▶ _YOUR TASK_
The required output is every entry below, copied exactly.

Records from a dataset

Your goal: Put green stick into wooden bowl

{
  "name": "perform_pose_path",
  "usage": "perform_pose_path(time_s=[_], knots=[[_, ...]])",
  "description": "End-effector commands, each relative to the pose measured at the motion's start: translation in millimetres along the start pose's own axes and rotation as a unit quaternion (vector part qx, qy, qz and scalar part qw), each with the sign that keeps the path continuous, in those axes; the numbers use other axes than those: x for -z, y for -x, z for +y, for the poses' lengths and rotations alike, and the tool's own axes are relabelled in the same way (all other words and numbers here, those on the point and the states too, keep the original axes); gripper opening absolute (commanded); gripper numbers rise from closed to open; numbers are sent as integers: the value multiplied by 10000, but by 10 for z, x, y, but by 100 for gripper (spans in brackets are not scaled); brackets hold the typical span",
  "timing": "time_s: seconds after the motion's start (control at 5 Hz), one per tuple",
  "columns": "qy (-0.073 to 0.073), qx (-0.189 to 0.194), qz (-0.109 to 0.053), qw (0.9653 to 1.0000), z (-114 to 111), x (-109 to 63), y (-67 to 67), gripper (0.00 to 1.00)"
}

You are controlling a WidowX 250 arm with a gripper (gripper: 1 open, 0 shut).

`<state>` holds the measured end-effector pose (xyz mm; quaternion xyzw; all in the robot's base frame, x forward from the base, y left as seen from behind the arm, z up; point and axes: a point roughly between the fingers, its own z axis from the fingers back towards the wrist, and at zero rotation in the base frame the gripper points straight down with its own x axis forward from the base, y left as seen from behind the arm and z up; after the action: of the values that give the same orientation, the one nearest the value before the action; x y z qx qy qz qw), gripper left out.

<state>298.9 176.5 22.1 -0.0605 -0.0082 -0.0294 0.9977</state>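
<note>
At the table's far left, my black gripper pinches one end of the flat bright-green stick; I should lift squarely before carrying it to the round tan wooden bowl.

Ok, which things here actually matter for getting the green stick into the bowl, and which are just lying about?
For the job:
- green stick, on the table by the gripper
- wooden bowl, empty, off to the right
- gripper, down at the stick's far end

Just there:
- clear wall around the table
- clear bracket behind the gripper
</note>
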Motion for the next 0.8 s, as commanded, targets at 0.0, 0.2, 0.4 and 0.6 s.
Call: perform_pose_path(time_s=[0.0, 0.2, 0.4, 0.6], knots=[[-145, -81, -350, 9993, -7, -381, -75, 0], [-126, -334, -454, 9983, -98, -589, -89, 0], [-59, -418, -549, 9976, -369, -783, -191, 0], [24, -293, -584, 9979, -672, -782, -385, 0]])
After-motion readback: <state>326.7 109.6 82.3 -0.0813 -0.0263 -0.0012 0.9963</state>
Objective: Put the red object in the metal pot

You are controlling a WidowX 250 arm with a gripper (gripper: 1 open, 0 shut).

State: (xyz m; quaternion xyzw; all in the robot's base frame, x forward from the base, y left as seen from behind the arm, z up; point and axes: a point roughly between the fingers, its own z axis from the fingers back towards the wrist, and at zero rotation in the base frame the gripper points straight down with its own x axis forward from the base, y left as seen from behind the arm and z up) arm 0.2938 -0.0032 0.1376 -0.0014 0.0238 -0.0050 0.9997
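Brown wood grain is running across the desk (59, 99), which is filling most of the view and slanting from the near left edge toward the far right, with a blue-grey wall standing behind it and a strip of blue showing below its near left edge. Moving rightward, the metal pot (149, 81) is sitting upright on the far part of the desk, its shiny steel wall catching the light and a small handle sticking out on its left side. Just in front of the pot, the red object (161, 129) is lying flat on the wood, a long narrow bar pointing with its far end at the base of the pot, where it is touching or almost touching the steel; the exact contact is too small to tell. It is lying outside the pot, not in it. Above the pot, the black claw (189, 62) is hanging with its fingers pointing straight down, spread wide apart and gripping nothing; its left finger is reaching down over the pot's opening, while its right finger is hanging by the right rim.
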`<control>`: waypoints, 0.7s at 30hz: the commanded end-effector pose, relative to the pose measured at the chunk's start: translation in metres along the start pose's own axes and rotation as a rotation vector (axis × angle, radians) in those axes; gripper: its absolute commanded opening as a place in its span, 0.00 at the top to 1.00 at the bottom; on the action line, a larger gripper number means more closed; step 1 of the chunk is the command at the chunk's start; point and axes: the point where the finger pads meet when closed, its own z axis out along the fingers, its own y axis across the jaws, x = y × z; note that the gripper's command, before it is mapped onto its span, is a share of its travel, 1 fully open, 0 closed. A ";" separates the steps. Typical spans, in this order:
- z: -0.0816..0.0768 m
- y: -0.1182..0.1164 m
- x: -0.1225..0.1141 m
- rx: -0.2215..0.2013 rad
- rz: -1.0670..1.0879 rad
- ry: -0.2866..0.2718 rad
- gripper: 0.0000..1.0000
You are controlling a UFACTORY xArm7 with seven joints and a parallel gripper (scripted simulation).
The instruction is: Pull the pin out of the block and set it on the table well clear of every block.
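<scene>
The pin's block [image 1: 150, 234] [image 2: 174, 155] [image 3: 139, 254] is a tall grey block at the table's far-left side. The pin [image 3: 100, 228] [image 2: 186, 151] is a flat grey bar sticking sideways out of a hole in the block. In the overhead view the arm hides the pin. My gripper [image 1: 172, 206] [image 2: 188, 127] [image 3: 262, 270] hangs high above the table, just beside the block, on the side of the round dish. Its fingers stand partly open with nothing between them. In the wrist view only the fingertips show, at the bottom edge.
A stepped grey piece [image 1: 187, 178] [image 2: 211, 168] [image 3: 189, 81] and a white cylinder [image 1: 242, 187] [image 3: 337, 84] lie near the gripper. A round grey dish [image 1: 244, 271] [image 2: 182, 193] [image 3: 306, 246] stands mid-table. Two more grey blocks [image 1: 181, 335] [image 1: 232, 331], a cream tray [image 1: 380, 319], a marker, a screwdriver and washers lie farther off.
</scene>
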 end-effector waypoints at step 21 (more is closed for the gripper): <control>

▶ _FINISHED TASK_
Your goal: Put green stick into wooden bowl

{
  "name": "perform_pose_path",
  "usage": "perform_pose_path(time_s=[_], knots=[[_, ...]])",
  "description": "End-effector commands, each relative to the pose measured at the motion's start: translation in millimetres along the start pose's own axes and rotation as a unit quaternion (vector part qx, qy, qz and scalar part qw), each with the sign that keeps the path continuous, in those axes; the numbers use other axes than those: x for -z, y for -x, z for +y, for the poses' lengths and rotations alike, and the tool's own axes are relabelled in the same way (all other words and numbers here, those on the point and the states too, keep the original axes); gripper opening absolute (commanded); gripper numbers rise from closed to open; numbers are sent as integers: the value multiplied by 10000, but by 10 for z, x, y, but by 100 for gripper (spans in brackets are not scaled); brackets hold the typical span",
  "timing": "time_s: seconds after the motion's start (control at 5 Hz), one per tuple",
  "columns": "qy (-0.073 to 0.073), qx (-0.189 to 0.194), qz (-0.109 to 0.053), qw (0.9653 to 1.0000), z (-114 to 111), x (-109 to 63), y (-67 to 67), gripper (0.00 to 1.00)"
}

You are controlling a WidowX 250 arm with a gripper (gripper: 1 open, 0 shut).

`<state>` holds the measured end-effector pose (xyz mm; quaternion xyzw; all in the robot's base frame, x forward from the base, y left as seen from behind the arm, z up; point and axes: a point roughly between the fingers, its own z axis from the fingers back towards the wrist, and at zero rotation in the base frame the gripper points straight down with its own x axis forward from the base, y left as seen from behind the arm and z up; after the action: of the values that give the same orientation, the one nearest the value before the action; x y z qx qy qz qw), gripper left out.

<state>298.9 176.5 22.1 -0.0605 -0.0082 -0.0294 0.9977</state>
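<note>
At the table's far left, my black gripper pinches one end of the flat bright-green stick; I should lift squarely before carrying it to the round tan wooden bowl.

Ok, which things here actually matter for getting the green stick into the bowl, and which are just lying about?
For the job:
- green stick, on the table by the gripper
- wooden bowl, empty, off to the right
- gripper, down at the stick's far end

Just there:
- clear wall around the table
- clear bracket behind the gripper
</note>
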Motion for the next 0.8 s, as commanded, targets at 0.0, 0.2, 0.4 and 0.6 s.
Call: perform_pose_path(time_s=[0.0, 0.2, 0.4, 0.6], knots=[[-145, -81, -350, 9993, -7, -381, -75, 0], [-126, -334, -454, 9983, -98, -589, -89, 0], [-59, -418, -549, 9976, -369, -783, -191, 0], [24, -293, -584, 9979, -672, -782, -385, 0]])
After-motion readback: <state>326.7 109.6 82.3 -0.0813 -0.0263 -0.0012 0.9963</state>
Objective: Put the red object in the metal pot

You are controlling a WidowX 250 arm with a gripper (gripper: 1 open, 0 shut).

State: (xyz m; quaternion xyzw; all in the robot's base frame, x forward from the base, y left as seen from behind the arm, z up; point and axes: a point roughly between the fingers, its own z axis from the fingers back towards the wrist, and at zero rotation in the base frame the gripper points straight down with its own x axis forward from the base, y left as seen from behind the arm and z up) arm 0.2938 -0.0032 0.1376 -0.0014 0.0238 -0.0050 0.9997
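Brown wood grain is running across the desk (59, 99), which is filling most of the view and slanting from the near left edge toward the far right, with a blue-grey wall standing behind it and a strip of blue showing below its near left edge. Moving rightward, the metal pot (149, 81) is sitting upright on the far part of the desk, its shiny steel wall catching the light and a small handle sticking out on its left side. Just in front of the pot, the red object (161, 129) is lying flat on the wood, a long narrow bar pointing with its far end at the base of the pot, where it is touching or almost touching the steel; the exact contact is too small to tell. It is lying outside the pot, not in it. Above the pot, the black claw (189, 62) is hanging with its fingers pointing straight down, spread wide apart and gripping nothing; its left finger is reaching down over the pot's opening, while its right finger is hanging by the right rim.
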`<control>`: waypoints, 0.7s at 30hz: the commanded end-effector pose, relative to the pose measured at the chunk's start: translation in metres along the start pose's own axes and rotation as a rotation vector (axis × angle, radians) in those axes; gripper: its absolute commanded opening as a place in its span, 0.00 at the top to 1.00 at the bottom; on the action line, a larger gripper number means more closed; step 1 of the chunk is the command at the chunk's start; point and axes: the point where the finger pads meet when closed, its own z axis out along the fingers, its own y axis across the jaws, x = y × z; note that the gripper's command, before it is mapped onto its span, is a share of its travel, 1 fully open, 0 closed. A ";" separates the steps. Typical spans, in this order:
- z: -0.0816..0.0768 m
- y: -0.1182..0.1164 m
- x: -0.1225..0.1141 m
- rx: -0.2215..0.2013 rad
- rz: -1.0670..1.0879 rad
- ry: -0.2866..0.2718 rad
- gripper: 0.0000..1.0000
You are controlling a UFACTORY xArm7 with seven joints and a parallel gripper (scripted simulation).
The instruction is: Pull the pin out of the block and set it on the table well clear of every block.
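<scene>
The pin's block [image 1: 150, 234] [image 2: 174, 155] [image 3: 139, 254] is a tall grey block at the table's far-left side. The pin [image 3: 100, 228] [image 2: 186, 151] is a flat grey bar sticking sideways out of a hole in the block. In the overhead view the arm hides the pin. My gripper [image 1: 172, 206] [image 2: 188, 127] [image 3: 262, 270] hangs high above the table, just beside the block, on the side of the round dish. Its fingers stand partly open with nothing between them. In the wrist view only the fingertips show, at the bottom edge.
A stepped grey piece [image 1: 187, 178] [image 2: 211, 168] [image 3: 189, 81] and a white cylinder [image 1: 242, 187] [image 3: 337, 84] lie near the gripper. A round grey dish [image 1: 244, 271] [image 2: 182, 193] [image 3: 306, 246] stands mid-table. Two more grey blocks [image 1: 181, 335] [image 1: 232, 331], a cream tray [image 1: 380, 319], a marker, a screwdriver and washers lie farther off.
</scene>
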 end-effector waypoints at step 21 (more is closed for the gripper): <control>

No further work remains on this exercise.